BTW - We are in the City of Chicago, in the Bucktown area.

-FD


----------



## waterdhavian

cool, I know that there are a few shops that sell gaming products like gamers paradise.  At most of these they have bulletins for trades and looking for groups.  Comic shops may also be a good place to check out.  Otherwise with enough bumps this post will catch a few peoples eyes.  

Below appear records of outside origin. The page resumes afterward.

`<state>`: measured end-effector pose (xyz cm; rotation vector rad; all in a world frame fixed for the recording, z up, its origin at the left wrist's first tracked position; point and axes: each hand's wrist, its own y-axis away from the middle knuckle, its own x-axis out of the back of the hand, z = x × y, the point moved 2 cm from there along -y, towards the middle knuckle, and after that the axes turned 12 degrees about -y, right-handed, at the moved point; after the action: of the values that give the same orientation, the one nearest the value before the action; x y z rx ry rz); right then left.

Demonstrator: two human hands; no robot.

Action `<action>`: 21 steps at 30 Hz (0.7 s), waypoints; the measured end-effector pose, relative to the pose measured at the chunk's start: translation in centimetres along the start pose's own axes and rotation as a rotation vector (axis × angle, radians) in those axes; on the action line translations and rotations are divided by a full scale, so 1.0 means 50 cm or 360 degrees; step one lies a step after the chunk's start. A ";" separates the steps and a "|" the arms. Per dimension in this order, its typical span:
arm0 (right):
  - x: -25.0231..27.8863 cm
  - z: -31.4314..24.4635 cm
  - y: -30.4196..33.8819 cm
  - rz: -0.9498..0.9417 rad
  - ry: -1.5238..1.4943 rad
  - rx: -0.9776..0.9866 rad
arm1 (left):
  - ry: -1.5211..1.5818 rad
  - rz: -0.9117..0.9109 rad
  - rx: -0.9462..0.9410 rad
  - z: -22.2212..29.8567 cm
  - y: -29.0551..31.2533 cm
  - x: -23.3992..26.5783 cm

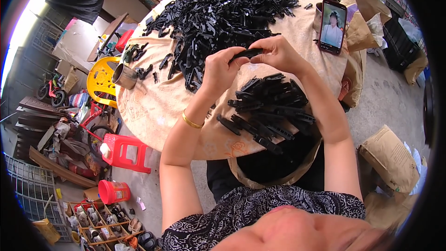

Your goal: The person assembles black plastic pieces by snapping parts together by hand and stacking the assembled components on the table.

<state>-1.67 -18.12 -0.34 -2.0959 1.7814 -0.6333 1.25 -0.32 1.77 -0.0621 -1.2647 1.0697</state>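
Both hands meet over the middle of a round, cloth-covered table. My left hand and my right hand pinch a long, narrow black plastic piece from its two ends. Its exact kind is too small to tell. Beyond them spreads a large heap of similar black pieces. Nearer me, below my wrists, a smaller stack of long black pieces lies at the table's front edge. Under that edge, an open bag with a brown rim has a dark inside.
A phone leans upright against a metal can at the table's right. Another metal cup stands at the left edge, near a yellow chair. A red stool, red bucket and brown paper sack are on the floor.
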 end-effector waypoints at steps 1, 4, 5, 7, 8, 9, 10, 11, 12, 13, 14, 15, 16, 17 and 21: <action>0.000 0.004 0.000 -0.0006 0.0056 -0.0022 | 0.0003 -0.0007 0.0009 -0.004 0.000 -0.002; 0.002 0.009 -0.004 -0.0030 0.0108 -0.0079 | 0.0297 -0.0247 0.0228 -0.021 -0.001 -0.007; 0.002 0.010 -0.005 -0.0050 0.0102 -0.0113 | 0.0297 -0.0247 0.0227 -0.027 -0.003 -0.008; 0.002 0.016 -0.007 -0.0101 0.0129 -0.0180 | 0.0669 -0.0347 0.0296 -0.034 -0.005 -0.012; 0.001 0.019 -0.008 -0.0153 0.0155 -0.0246 | 0.0668 -0.0347 0.0296 -0.035 -0.004 -0.010; 0.005 0.020 -0.010 -0.0122 -0.0086 -0.0324 | 0.0609 -0.0360 0.0337 -0.033 -0.004 -0.007; 0.011 0.021 -0.013 -0.0090 -0.0328 -0.0401 | 0.0549 -0.0371 0.0379 -0.029 -0.003 -0.003; 0.026 0.025 -0.018 -0.0065 -0.0492 -0.0391 | 0.0518 -0.0402 0.0385 -0.019 0.002 -0.002; 0.034 0.036 -0.020 0.0065 -0.0577 -0.0396 | 0.0492 -0.0431 0.0384 -0.008 0.004 -0.003; 0.043 0.057 -0.019 0.0112 -0.0215 -0.0262 | 0.0465 -0.0511 0.0252 -0.002 0.002 -0.011; 0.051 0.078 -0.016 0.0157 0.0148 -0.0128 | 0.0309 -0.0701 0.0103 0.007 0.007 -0.014; 0.045 0.081 -0.015 0.0064 0.0562 -0.0017 | 0.0280 -0.0783 -0.0010 0.014 0.017 -0.016; 0.042 0.084 -0.012 -0.0031 0.0977 0.0095 | 0.0252 -0.0865 -0.0125 0.021 0.021 -0.020; 0.037 0.097 -0.006 -0.0159 0.1237 -0.0099 | 0.0502 -0.0993 -0.0188 0.026 0.018 -0.022; 0.024 0.095 -0.009 -0.0224 0.1321 -0.0193 | 0.0558 -0.1022 0.0440 -0.014 -0.016 -0.045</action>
<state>1.35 -19.40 -4.00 -2.2191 2.0927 -1.6583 2.48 -1.96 0.33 0.3348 -0.7291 0.6256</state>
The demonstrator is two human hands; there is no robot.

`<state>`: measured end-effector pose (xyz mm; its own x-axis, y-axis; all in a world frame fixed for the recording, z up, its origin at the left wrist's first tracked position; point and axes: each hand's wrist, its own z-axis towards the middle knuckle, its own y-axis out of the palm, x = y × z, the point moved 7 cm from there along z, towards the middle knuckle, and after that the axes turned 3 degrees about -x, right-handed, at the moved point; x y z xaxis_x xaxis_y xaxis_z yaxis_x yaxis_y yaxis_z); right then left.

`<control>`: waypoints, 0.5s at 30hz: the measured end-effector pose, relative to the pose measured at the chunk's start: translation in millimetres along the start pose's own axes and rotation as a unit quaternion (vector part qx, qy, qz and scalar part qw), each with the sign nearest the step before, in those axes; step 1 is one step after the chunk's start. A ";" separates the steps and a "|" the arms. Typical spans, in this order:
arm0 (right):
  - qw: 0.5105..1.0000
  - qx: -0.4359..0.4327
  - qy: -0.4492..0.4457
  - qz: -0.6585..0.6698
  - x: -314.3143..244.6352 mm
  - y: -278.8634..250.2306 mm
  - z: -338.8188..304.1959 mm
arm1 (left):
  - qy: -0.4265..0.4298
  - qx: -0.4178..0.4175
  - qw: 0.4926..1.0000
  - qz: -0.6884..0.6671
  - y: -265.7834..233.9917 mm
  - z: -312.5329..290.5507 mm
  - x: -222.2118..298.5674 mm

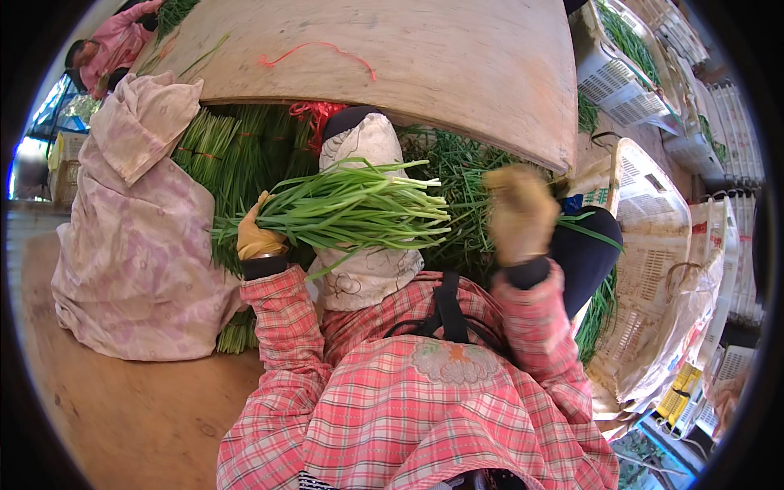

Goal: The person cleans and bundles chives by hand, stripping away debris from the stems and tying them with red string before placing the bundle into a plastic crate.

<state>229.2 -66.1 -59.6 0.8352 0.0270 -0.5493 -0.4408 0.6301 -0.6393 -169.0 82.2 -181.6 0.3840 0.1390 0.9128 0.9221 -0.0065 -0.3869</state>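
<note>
Head view: red plaid shirt (400, 400), grey patch on the front, black strap (450, 306) above. Left hand (260, 234), closed firmly round the leafy end of a green bunch (359, 212); bunch held across the lap, pale stem ends pointing right. White cloth (363, 147), wrapped over one leg, partly hidden behind the bunch. Right hand (521, 211), raised, blurred, to the right of the stem ends and apart from them; cannot tell how far open, or whether holding anything. Dark knee (590, 255), beside the right wrist. Loose greens (461, 171), heaped between white cloth and right hand. Floral cloth (135, 253), pale, draped in folds at left. Tied bundles (208, 151), green, upper part just beside the floral cloth. Red string (317, 118), tangled, near the counter edge. Lined crate (649, 204), white, at right. Counter (449, 69), wooden, with a thin red cord (318, 47) lying loose on top. Farther crate (625, 94), white, filled with greens. Person (114, 41) in pink, far left, beyond the counter.
</note>
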 end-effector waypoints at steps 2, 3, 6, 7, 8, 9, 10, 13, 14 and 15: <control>0.978 -0.018 0.200 -0.059 67.4 -38.7 -2.1 | 0.003 0.011 0.997 0.076 6.7 -10.0 21.1; 0.975 -0.086 0.179 -0.098 70.0 -46.9 -2.8 | 0.005 0.014 0.993 0.117 8.3 -14.6 28.6; 0.983 -0.159 0.039 -0.086 40.7 -35.0 -16.9 | 0.040 -0.012 0.998 0.053 9.6 -9.4 8.4; 0.984 -0.163 0.069 -0.013 26.6 -28.4 -17.7 | 0.049 -0.010 0.998 0.043 9.4 -6.9 7.7; 0.988 -0.125 0.035 0.080 6.7 -22.8 -18.1 | 0.057 -0.011 0.998 0.034 10.1 -6.6 13.4; 0.991 -0.098 -0.040 0.086 -19.4 -13.6 -14.0 | 0.064 -0.006 0.997 0.030 7.5 -9.8 21.1; 0.984 -0.151 -0.009 0.095 -44.6 -3.1 -8.1 | 0.062 -0.009 0.995 0.081 9.4 -15.7 37.0; 0.965 -0.206 -0.158 0.033 -99.9 40.3 17.3 | 0.018 0.006 0.993 -0.113 3.0 -9.6 18.7; 0.957 -0.220 -0.188 0.006 -101.8 57.2 12.7 | -0.003 -0.004 0.966 -0.260 1.9 0.1 -1.5; 0.947 -0.235 -0.219 -0.022 -106.1 69.6 9.7 | 0.006 -0.006 0.964 -0.264 2.7 4.5 -8.3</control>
<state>113.1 -17.6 -40.6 0.8667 0.3935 -0.3065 -0.4145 0.2265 -0.8814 -169.9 85.5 -190.8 -0.1397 0.1141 0.9836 0.9896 0.0497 0.1348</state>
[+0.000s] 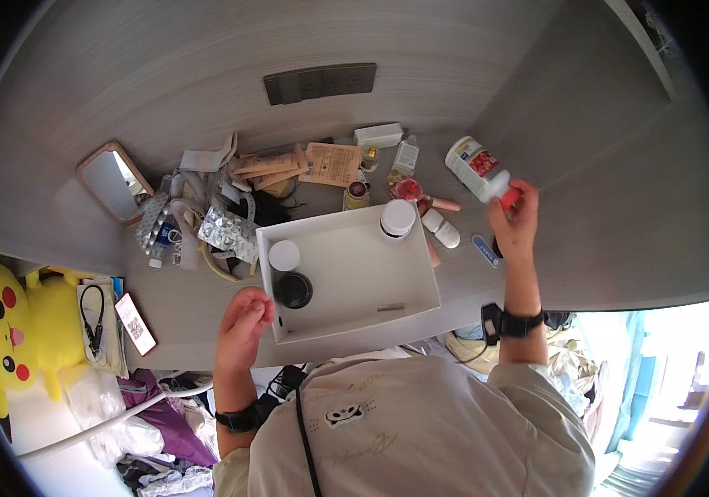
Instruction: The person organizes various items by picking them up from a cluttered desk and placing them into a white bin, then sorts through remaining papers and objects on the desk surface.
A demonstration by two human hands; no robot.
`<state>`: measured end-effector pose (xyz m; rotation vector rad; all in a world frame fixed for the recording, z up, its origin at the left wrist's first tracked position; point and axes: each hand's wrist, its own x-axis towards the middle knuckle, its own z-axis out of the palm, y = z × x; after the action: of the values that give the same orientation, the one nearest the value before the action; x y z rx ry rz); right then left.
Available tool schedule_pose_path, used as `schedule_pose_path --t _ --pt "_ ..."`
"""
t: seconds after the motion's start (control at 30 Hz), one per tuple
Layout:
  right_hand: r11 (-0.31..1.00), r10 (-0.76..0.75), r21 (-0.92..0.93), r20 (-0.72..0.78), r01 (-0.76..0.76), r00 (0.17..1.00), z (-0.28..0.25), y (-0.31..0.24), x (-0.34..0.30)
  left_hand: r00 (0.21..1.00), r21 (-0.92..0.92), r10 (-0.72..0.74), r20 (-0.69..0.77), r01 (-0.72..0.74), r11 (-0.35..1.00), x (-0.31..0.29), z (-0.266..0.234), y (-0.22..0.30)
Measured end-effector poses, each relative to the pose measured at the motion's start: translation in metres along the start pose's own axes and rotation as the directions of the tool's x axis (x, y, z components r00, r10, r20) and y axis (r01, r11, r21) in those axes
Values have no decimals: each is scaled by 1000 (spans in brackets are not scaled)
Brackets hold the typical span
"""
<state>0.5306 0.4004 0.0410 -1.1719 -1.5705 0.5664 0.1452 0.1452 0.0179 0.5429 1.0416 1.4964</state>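
Observation:
A white bottle [472, 166] with a red-patterned label and a red end lies tilted at the right of the desk. My right hand [517, 219] is closed on its red end. In front of me is a shallow white box [354, 313]. Inside stand a white-lidded jar [397, 219], a round white lid or jar [285, 256], a round black container [294, 291] and a small grey strip [390, 307]. At the box's left wall is my left hand [245, 325], its fingers curled together; what they hold, if anything, is hidden.
Behind the box lie orange-brown sachets [331, 164], blister packs [230, 234] and small bottles. A white bottle [441, 229] and a blue-and-white stick [484, 250] lie right of it. A mirror [112, 182] leans far left, above a yellow plush toy [10, 327] and a phone [135, 323].

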Motion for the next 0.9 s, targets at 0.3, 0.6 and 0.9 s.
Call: schedule_pose_path --t 0.3,0.6,0.9 --pt "947 -284 54 594 315 752 30 -138 -62 847 629 69 527 -444 638 53 79 11" --pt "966 -63 -153 648 210 759 57 -145 -99 840 735 -14 542 -466 493 57 89 -8" --pt "804 116 -515 626 297 772 71 -84 -93 909 832 -172 379 -253 494 70 74 -22"
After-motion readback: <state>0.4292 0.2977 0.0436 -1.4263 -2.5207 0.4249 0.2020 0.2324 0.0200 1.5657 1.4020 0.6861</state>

I'm in Portage Park just outside of Jefferson Park.  I have found it really hard to actually find people from inside the city limits.  Most are from the "chicago area" but that could be anywhere


----------



## JoeGKushner

I know a few people.

Shoot me an e-mail at joegkushner at yahoo dot com and I'll forward your information to some of the other people I know interested in gaming.


----------



## thorun09

We play in the south burbs (Blue Island), and have Metra very close.  We meet every other Saturday morning and are looking to add a couple of players.  Our environment is friendly, and we are mostly in our mid 30's (except my 12 year old son).  We have 4 campaigns, each going about 3 months (Axe of Dwarvish Lords, Rod of Seven Parts, Bloodstone series, and misc adventures) all set in FR setting.  If your interested please contact me @ thorun@comcast.net.  We'd love to give you and your wife a shot @ gaming with us.  

Bobbo


----------



## Kelleris

I'd be interested in meeting you and your wife and getting a game going.  I just arrived in Chicago from Texas - I'm a philosophy graduate student at Loyola University of Chicago - and I need a group.  Can't bring anyone else along with me, though.  You can get in touch with me at mkelsey at luc dot edu.  Thanks!


----------



## thorun09

*Kelleris*

I replied to your email, hopefully you will get it today, I know some goes to junk.

Thorun


----------



## Enforcer

I'm interested in joining a Chicago-area game. I understand Bucktown is easily accessible via the CTA, which is really my only requirement. I'm 25, male, work for a downtown law firm as a paralegal, and live in the Hyde Park area. Oh, and I assure you my hygiene is satisfactory . My former group has kind of failed due to various people moving, so I'd like to get into another one.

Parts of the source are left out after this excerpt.